Of the material below, the lines to be retyped are those from the line containing "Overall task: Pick" through the line containing "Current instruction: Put", inclusive; reproduce them exactly.

·····

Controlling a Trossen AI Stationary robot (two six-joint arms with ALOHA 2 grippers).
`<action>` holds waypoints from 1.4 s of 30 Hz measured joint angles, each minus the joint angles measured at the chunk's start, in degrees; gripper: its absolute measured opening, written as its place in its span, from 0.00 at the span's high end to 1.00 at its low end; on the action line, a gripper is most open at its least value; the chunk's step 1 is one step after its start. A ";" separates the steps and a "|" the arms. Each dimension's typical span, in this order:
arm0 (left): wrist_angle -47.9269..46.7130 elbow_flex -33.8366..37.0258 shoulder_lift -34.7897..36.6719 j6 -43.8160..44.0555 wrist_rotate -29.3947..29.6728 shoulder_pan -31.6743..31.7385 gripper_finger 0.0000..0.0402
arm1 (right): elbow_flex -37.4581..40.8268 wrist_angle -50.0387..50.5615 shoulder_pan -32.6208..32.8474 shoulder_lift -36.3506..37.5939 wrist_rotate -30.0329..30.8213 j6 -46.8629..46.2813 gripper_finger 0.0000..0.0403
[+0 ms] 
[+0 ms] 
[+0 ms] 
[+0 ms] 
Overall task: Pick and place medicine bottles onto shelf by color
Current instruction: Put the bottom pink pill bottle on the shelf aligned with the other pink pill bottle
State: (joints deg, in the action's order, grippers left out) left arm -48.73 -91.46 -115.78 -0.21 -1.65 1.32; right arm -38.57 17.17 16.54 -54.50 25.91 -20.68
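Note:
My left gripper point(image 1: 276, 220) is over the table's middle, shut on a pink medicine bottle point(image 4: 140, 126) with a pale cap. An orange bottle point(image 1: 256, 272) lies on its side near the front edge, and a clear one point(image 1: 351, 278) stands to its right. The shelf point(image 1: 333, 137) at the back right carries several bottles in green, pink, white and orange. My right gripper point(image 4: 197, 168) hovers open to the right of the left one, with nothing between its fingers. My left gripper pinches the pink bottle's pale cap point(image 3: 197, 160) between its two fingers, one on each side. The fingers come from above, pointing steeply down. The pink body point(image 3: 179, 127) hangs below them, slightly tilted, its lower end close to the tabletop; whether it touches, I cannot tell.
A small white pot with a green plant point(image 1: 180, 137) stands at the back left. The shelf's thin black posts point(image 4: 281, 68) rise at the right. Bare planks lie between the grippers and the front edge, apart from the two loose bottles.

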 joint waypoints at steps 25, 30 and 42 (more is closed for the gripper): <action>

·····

• [Result of this task]:
Overall task: Pick and place medicine bottles onto shelf by color
Current instruction: Put the bottom pink pill bottle on the shelf aligned with the other pink pill bottle

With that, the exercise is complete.